## [PROBLEM DETAILS]
Beginning with the line that holds "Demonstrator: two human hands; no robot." in the data below, give again every line through the one that holds "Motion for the", exactly as written.

════════════════════

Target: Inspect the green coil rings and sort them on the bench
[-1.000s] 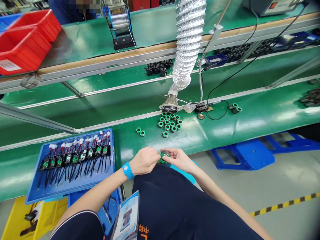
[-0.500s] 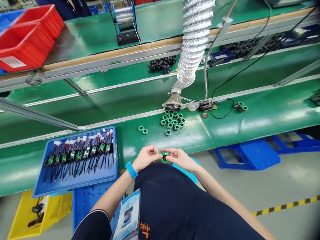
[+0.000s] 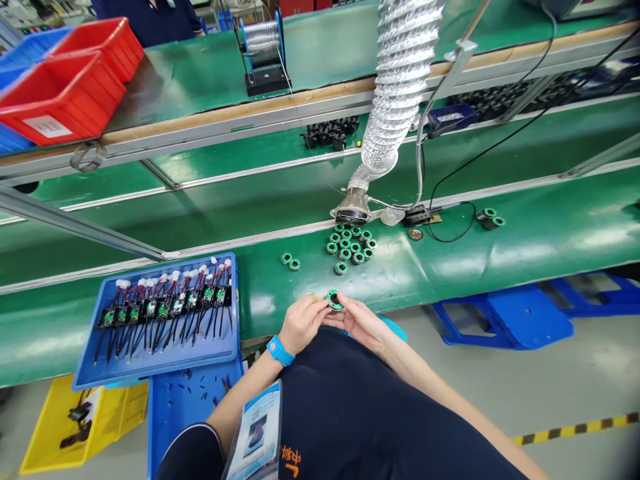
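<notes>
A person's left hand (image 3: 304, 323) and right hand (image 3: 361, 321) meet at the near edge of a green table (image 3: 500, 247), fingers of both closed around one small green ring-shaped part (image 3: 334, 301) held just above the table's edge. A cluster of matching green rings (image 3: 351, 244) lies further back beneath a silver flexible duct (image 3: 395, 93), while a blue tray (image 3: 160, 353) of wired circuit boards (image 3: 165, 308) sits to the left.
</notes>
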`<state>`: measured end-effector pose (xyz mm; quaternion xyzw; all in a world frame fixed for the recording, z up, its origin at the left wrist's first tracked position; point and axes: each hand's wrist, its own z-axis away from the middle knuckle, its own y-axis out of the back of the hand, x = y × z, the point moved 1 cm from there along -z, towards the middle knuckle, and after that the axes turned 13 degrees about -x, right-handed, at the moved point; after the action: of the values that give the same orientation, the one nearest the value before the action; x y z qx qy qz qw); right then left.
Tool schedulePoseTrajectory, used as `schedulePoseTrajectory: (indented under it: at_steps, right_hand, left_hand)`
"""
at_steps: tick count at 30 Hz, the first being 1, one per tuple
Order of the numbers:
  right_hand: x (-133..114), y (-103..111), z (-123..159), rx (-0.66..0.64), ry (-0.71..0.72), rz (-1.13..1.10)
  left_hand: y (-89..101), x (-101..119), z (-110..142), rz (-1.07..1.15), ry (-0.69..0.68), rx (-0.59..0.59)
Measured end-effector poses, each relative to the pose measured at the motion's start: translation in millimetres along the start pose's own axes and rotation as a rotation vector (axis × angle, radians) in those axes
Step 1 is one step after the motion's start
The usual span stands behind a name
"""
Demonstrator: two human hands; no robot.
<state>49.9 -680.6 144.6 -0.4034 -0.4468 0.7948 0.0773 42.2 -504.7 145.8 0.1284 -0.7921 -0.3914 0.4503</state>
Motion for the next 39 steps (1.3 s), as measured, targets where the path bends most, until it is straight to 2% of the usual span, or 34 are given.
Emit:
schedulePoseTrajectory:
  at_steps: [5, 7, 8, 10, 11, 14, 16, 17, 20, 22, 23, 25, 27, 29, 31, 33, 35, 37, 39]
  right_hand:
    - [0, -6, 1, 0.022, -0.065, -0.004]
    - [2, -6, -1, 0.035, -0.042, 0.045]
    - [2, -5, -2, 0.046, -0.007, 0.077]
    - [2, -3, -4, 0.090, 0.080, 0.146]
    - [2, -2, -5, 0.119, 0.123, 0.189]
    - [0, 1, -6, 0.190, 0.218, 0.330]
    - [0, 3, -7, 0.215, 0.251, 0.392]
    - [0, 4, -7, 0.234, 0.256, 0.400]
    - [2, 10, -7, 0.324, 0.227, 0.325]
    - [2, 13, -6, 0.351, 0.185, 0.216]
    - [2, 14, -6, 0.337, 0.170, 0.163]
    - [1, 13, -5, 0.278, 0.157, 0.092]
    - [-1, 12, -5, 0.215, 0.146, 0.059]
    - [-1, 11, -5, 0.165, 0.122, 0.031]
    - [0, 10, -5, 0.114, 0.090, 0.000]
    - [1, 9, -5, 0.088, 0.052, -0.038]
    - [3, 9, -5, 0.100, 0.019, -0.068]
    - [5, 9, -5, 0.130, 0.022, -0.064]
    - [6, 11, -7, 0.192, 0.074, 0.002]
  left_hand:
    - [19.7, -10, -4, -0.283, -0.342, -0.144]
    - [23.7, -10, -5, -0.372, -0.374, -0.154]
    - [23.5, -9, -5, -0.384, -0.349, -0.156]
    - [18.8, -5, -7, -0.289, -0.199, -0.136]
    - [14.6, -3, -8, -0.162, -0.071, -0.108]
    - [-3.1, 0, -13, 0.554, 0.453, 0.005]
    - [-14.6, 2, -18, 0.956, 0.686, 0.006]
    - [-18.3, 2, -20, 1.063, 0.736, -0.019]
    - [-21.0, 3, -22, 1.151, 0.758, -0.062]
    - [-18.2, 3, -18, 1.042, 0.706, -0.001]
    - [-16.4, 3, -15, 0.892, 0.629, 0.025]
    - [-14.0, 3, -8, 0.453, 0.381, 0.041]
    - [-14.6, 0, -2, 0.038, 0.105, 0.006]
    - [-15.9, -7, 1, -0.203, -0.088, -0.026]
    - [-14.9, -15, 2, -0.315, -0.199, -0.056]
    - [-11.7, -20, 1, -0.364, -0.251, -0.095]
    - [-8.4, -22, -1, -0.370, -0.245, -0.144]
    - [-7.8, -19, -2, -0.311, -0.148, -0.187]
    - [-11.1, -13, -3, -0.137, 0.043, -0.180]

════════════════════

## [RESULT OF THE EXERCISE]
Demonstrator: two human hands; no robot.
<state>49.9 -680.6 144.6 -0.4034 -0.4468 0.7948 0.0773 42.2 -504.7 145.8 0.1284 -0.7921 -0.3914 0.4503</state>
Motion for the next 39 steps (1.3 s), as measured, targets where the path bends most, until it is straight to 2% of the usual span, or 34 are given.

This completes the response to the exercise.